Launch of Gandhi Worldwide Education Institute
Arun and his late wife, Sunanda, spent almost 30 years in India working with friends to help the oppressed and abandoned children using Gandhi's philosophy of SARVODAYA -- the Welfare of All Citizens. They rescued and found homes for almost 130 abandoned children and developed several economic programs that successfully changed the lives of several thousands of impoverished people.
The new Gandhi Worldwide Education Institute was launched in May 2008 in the United States by Arun Gandhi, grandson of M.K. Gandhi, to promote community building in economically depressed areas of the world through the joining of Gandhian philosophy and vocational education for children and their parents.
for further details see: http://www.gandhiforchildren.org/home.html
Recent Statement for Arun Gandhi
VISION FOR GANDHI INSTITUTE
“We make a living by what we get, We make a life by what we give” – Anon.
What broke Gandhi’s heart was that India declined to address the massive problem of poverty at the time of independence in 1947. The argument was that with industrial growth, wealth will percolate and poverty will be eliminated. Sixty years later, poverty still continues to be as rampant in India as it was in 1947 in spite of its recent phenomenal industrial growth.
Gandhi’s concern for the poor is reflected in what has now become popularly known as Gandhi’s Talisman. He said: "I will give you a talisman, whenever you are in doubt, or when the self becomes too much for you, apply the following test. Recall the face of the poorest and the weakest human you may have seen, and ask yourself, if the step you contemplate is going to be of any use to him. Will he gain anything by it? Will it restore him to a control over his own life and destiny?
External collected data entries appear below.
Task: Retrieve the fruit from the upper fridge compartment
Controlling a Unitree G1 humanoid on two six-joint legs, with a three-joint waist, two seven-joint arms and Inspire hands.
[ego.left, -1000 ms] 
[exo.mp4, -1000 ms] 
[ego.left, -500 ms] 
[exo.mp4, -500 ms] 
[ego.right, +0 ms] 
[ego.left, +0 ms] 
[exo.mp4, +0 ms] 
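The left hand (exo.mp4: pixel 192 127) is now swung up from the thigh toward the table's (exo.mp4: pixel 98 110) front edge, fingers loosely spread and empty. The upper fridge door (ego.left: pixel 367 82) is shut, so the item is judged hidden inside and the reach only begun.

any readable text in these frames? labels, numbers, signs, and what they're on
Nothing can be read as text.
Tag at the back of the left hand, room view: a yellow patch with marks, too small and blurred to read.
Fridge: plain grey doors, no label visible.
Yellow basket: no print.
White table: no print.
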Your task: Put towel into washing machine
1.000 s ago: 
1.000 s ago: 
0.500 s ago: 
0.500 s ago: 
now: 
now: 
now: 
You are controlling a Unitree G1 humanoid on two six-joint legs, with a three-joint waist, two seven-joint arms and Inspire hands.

In other words will it lead to Swaraj (self determination) for the hungry and spiritually starving millions? Then you will find your doubts and your self melting away."
According to the 2001 census report there are among the 500 million poor more than 90 million children under the age of 14 who are, like their fathers and forefathers, born into dire poverty and will be forced to earn their livelihood from the age of five, if not earlier. Their hope of ever breaking the cycle of poverty is as hopeless as an average person’s chances in the United States of winning a multi-million dollar jackpot.
From begging for a living in infancy these children graduate to street-side jobs like washing cars, shoe-shine and busboys in roadside restaurants until the boys are picked up by gangs to be trained for more serious crimes like picking pockets, breaking into homes leading to murders and robbery. Girls, of course, are picked up by scouts to feed the ever-demanding prostitution market in the cities. Some are simply kidnapped while others are lured with offers of lucrative jobs as domestic help and once they are in the city they all end up into prostitution and are lost to their families forever.
The Gandhi Worldwide Education Institute has embarked on an ambitious multi-pronged program to help eradicate the scourge of poverty and human degradation. Gandhi said: “Poverty is the worse form of violence,” and must be tackled on all fronts to ensure human rights and human dignity to those who are victims of societal exploitation.
The priority of the Institute is to rescue children from the poorest sections of Indian society who are the first to become victims of criminal gangs; the second priority is to build an institution that serves as a shelter as well as a learning institution where the rescued children will receive basic education – reading, writing and arithmetic – plus vocational training so they are equipped to earn a livelihood through honest and diligent service. The third priority will be to help the graduates of this Institution establish a small business or find them a suitable job. The fourth priority is to work with the impoverished parents of these children to see how best the Institute can help the family get out of the vortex of poverty that consumes them.
All these priorities, while easily defined as clear steps on paper, are, in reality, so closely enmeshed that it would be virtually impossible to address one without focusing on the other. For instance, the Institute cannot rescue children without first establishing an institution to house and educate them and book education will be meaningless without the vocational component. All of this will be contingent upon the Institute’s ability to set up a network to help rehabilitate the children and their families in decent, lucrative jobs.
And then, of course, in the final analysis, we cannot do any of this without funds to make it all happen!!